Lines in the data below that contain the word "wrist" are to be copied.

==*==

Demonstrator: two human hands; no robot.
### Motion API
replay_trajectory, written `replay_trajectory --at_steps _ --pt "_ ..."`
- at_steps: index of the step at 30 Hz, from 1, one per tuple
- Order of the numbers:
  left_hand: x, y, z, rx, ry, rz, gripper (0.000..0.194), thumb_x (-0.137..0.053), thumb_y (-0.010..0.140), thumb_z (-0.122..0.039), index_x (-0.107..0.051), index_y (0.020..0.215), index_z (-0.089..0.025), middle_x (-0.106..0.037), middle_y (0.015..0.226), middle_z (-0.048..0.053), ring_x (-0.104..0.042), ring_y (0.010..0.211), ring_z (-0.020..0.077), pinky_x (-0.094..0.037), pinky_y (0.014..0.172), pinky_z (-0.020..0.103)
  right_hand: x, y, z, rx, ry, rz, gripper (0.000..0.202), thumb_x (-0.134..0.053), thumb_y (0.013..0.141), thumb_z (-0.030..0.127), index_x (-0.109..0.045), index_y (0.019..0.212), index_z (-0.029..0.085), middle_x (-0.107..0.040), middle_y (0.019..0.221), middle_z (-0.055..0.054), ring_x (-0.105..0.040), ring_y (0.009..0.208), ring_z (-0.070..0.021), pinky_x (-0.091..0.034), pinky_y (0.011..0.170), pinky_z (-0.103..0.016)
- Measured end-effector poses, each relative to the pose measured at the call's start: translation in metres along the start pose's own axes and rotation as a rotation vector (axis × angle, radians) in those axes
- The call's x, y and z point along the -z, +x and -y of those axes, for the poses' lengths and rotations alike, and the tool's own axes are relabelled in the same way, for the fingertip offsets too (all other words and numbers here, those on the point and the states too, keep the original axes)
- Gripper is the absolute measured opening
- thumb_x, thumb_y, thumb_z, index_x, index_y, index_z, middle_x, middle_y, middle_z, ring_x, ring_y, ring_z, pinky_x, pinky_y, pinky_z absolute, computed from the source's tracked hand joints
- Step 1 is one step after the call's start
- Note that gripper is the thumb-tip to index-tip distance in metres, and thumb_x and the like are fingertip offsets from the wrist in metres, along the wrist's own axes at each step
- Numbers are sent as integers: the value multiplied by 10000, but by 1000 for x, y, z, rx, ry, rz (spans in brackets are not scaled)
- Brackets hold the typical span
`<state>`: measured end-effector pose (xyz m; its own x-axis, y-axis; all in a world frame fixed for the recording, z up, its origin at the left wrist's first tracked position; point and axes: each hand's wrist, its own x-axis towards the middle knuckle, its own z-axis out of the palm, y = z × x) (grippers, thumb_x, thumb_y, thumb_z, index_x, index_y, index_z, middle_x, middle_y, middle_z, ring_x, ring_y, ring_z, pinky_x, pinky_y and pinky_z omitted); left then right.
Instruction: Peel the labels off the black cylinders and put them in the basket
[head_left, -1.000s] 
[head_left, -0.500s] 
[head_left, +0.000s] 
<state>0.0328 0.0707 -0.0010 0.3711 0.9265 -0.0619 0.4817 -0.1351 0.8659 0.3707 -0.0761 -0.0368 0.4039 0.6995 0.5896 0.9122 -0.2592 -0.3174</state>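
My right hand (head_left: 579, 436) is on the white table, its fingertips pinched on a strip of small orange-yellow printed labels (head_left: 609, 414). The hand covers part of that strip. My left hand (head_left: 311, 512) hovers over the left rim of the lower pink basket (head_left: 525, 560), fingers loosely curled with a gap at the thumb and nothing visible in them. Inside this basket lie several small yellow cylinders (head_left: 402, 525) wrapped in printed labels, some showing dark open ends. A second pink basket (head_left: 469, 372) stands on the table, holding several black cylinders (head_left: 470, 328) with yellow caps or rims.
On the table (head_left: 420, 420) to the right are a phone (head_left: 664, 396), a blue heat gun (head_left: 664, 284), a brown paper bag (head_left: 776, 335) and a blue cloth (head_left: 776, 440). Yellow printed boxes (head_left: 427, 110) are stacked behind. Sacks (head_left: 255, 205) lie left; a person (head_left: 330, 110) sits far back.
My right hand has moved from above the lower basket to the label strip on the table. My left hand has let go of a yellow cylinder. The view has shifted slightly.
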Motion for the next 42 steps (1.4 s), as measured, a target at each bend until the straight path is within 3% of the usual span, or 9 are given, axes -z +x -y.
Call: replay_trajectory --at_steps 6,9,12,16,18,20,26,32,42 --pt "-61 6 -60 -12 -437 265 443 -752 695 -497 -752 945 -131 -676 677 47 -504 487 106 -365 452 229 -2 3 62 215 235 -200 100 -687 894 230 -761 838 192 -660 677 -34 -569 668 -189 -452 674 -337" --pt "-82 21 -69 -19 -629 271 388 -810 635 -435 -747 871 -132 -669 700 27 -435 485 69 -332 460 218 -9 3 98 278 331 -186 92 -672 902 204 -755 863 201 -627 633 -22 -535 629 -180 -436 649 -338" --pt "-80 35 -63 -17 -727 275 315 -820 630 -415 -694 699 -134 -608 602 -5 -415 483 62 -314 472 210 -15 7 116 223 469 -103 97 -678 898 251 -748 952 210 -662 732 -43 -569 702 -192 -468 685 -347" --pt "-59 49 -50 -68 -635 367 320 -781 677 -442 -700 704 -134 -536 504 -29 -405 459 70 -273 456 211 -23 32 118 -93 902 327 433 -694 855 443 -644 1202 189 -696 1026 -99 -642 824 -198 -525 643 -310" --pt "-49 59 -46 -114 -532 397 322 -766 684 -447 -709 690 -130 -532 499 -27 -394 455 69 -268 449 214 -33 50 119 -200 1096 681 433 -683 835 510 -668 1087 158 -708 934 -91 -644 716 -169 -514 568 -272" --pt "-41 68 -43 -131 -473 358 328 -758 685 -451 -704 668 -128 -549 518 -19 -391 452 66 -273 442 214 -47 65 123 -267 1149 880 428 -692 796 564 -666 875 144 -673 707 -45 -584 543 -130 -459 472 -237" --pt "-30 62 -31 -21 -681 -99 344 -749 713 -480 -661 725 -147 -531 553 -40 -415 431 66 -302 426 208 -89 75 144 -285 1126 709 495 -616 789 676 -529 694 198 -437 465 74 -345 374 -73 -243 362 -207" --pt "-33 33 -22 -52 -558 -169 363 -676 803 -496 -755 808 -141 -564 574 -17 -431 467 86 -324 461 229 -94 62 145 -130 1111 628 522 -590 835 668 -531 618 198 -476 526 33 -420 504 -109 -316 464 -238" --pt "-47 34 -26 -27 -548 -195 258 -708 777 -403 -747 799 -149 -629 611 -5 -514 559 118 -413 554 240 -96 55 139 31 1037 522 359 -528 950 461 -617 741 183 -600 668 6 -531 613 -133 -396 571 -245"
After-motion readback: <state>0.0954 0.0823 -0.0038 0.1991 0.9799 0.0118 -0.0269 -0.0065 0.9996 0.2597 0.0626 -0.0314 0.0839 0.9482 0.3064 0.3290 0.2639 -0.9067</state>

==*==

◆ SOLVED EXERCISE:
- Note that gripper is the thumb-tip to index-tip distance in metres, and thumb_x and the like are fingertip offsets from the wrist in metres, along the wrist's own axes at each step
`<state>`: measured end-effector pose (xyz m; its own x-axis, y-axis; all in a world frame fixed for the recording, z up, its origin at the left wrist's first tracked position; point and axes: each hand's wrist, its own x-axis towards the middle knuckle, its own z-axis out of the palm, y = z × x) (grippers, thumb_x, thumb_y, thumb_z, index_x, index_y, index_z, middle_x, middle_y, middle_z, ring_x, ring_y, ring_z, pinky_x, pinky_y and pinky_z omitted); left then right.

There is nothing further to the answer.